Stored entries
+--

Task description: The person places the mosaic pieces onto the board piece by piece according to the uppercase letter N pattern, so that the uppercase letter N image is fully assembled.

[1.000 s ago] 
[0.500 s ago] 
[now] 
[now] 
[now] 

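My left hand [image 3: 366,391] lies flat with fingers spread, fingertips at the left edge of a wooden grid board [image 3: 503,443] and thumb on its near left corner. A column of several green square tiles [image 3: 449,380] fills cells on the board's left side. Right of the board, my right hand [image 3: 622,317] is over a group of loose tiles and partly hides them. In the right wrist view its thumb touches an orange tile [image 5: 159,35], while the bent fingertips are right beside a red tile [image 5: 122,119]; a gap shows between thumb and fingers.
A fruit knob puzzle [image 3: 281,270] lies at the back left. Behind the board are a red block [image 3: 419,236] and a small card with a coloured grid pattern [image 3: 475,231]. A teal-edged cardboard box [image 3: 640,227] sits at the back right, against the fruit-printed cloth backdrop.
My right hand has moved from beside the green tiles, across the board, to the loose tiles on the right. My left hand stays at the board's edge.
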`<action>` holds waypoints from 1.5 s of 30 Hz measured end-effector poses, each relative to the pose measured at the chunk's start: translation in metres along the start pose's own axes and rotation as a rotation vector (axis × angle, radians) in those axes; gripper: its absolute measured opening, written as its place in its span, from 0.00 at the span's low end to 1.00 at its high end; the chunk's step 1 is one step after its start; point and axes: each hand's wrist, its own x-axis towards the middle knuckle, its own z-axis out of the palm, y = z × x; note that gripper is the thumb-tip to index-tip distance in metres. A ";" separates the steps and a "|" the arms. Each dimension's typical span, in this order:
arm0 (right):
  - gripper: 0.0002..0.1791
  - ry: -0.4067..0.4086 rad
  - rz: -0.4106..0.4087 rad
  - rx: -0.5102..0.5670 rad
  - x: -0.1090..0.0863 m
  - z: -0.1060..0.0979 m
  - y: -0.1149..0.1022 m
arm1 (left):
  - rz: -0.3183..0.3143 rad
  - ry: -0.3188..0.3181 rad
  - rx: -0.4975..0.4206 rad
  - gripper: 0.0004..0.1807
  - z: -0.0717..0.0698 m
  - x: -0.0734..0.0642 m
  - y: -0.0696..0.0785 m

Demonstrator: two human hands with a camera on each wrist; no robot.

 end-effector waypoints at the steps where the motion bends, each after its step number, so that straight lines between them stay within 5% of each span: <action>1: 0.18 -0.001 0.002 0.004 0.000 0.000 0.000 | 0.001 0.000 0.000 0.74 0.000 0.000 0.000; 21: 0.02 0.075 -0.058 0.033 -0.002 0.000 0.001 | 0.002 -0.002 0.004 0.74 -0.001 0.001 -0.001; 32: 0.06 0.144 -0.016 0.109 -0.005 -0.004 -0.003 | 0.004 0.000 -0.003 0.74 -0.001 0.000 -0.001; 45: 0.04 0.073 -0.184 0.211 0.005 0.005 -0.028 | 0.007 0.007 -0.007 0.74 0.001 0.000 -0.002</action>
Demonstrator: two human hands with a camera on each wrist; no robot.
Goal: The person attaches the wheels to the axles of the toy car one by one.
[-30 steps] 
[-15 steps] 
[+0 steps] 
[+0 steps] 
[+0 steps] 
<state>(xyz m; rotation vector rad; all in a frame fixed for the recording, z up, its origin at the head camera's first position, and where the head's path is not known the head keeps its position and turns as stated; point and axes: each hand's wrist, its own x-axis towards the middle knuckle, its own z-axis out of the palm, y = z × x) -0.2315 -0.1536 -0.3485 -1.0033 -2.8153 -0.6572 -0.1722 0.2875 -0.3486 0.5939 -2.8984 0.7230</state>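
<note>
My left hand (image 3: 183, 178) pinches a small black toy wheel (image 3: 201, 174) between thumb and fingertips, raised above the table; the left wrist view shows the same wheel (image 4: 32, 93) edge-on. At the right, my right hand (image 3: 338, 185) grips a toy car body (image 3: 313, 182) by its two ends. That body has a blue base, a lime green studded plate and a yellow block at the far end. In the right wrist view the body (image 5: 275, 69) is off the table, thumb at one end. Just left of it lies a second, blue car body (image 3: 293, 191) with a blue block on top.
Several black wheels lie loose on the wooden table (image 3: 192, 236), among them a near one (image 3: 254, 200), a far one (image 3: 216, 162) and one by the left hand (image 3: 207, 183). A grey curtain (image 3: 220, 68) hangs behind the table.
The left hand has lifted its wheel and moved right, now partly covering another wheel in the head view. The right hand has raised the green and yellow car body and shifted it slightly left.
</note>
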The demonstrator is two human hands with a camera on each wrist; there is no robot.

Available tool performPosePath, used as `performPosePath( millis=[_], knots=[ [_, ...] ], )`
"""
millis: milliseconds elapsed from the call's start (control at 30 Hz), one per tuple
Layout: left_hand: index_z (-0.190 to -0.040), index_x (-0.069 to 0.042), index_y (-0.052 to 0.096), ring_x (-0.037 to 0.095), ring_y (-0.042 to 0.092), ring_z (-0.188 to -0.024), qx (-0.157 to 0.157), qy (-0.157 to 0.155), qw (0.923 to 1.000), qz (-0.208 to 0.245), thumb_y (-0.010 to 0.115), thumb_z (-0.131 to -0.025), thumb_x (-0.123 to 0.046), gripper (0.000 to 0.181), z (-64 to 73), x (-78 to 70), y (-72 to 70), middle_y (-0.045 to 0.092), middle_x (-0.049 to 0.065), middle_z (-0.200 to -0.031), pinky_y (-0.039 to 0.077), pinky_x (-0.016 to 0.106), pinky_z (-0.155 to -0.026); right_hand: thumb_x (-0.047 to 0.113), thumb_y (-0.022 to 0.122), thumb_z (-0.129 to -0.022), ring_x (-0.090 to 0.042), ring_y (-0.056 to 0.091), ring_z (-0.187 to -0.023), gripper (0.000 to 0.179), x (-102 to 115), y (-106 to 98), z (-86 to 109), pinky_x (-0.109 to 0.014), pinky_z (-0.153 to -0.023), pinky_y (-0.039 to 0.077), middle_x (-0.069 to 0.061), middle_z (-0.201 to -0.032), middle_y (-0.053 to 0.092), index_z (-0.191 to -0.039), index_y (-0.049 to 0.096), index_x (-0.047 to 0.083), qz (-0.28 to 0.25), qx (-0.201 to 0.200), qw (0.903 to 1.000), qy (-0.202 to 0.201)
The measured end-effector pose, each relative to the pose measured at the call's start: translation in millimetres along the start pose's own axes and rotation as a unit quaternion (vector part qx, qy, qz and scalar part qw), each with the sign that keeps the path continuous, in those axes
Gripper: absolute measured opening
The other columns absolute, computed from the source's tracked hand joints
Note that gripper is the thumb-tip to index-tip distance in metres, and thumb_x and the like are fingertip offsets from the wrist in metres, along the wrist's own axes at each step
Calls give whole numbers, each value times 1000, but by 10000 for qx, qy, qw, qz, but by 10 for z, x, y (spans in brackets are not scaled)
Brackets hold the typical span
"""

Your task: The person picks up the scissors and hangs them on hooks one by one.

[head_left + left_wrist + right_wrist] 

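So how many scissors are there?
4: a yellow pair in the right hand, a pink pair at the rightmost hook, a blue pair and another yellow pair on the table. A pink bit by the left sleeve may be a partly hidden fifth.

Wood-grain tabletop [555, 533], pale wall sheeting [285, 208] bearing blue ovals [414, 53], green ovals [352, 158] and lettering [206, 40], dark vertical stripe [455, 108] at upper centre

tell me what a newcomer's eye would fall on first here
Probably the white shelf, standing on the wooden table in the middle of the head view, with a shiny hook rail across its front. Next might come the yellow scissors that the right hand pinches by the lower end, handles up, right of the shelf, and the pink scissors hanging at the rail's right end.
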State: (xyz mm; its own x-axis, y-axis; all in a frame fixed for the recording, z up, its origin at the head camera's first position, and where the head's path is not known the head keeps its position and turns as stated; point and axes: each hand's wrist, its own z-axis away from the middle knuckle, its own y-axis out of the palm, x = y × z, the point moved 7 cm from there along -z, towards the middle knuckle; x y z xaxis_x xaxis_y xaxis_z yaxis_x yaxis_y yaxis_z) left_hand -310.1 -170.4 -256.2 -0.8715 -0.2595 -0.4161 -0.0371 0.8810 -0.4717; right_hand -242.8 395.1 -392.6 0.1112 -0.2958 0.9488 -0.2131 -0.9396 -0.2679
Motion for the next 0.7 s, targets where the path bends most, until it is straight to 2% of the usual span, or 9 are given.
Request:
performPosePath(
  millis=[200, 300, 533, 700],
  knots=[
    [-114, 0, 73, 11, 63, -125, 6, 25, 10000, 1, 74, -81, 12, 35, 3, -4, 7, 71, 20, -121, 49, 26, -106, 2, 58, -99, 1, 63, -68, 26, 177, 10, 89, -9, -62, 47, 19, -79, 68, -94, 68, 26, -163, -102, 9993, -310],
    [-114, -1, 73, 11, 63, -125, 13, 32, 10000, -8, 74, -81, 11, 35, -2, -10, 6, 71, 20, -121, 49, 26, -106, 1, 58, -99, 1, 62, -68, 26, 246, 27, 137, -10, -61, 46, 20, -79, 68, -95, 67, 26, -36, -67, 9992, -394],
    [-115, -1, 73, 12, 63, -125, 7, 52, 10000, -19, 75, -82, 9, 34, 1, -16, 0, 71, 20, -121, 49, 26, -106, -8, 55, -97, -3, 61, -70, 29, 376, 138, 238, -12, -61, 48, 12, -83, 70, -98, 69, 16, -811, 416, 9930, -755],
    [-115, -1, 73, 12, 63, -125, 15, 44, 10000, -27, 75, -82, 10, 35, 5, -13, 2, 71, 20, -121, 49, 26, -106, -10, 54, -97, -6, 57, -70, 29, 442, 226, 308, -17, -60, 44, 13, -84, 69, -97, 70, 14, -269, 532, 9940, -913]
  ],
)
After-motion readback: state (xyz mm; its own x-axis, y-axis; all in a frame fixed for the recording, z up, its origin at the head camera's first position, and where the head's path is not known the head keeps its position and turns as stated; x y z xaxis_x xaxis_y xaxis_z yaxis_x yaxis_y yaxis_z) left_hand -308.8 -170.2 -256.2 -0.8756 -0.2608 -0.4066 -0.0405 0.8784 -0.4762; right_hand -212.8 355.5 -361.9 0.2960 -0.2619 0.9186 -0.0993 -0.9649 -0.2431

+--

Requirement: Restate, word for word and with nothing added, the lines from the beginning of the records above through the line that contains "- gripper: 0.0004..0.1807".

The completed task:
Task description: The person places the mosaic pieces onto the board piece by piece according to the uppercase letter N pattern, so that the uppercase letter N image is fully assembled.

[1.000 s ago] 
[0.500 s ago] 
[now] 
[now] 
[now] 

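My left hand [image 3: 366,391] lies flat with fingers spread, fingertips at the left edge of a wooden grid board [image 3: 503,443] and thumb on its near left corner. A column of several green square tiles [image 3: 449,380] fills cells on the board's left side. Right of the board, my right hand [image 3: 622,317] is over a group of loose tiles and partly hides them. In the right wrist view its thumb touches an orange tile [image 5: 159,35], while the bent fingertips are right beside a red tile [image 5: 122,119]; a gap shows between thumb and fingers.
A fruit knob puzzle [image 3: 281,270] lies at the back left. Behind the board are a red block [image 3: 419,236] and a small card with a coloured grid pattern [image 3: 475,231]. A teal-edged cardboard box [image 3: 640,227] sits at the back right, against the fruit-printed cloth backdrop.
My right hand has moved from beside the green tiles, across the board, to the loose tiles on the right. My left hand stays at the board's edge.
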`<action>` holds waypoints from 1.5 s of 30 Hz measured end-effector poses, each relative to the pose measured at the chunk's start: translation in metres along the start pose's own axes and rotation as a rotation vector (axis × angle, radians) in those axes; gripper: its absolute measured opening, written as its place in its span, from 0.00 at the span's low end to 1.00 at its high end; the chunk's step 1 is one step after its start; point and axes: each hand's wrist, its own x-axis towards the middle knuckle, its own z-axis out of the palm, y = z × x; note that gripper is the thumb-tip to index-tip distance in metres. A ";" separates the steps and a "|" the arms. Each dimension's typical span, in this order:
arm0 (right):
  - gripper: 0.0002..0.1791
  - ry: -0.4067..0.4086 rad
  - rz: -0.4106..0.4087 rad
  - rx: -0.5102..0.5670 rad
  - x: -0.1090..0.0863 m
  - z: -0.1060..0.0979 m
  - y: -0.1149..0.1022 m
arm1 (left):
  - rz: -0.3183..0.3143 rad
  - ry: -0.3188..0.3181 rad
  - rx: -0.4975..0.4206 rad
  - gripper: 0.0004..0.1807

A complete answer has now been given.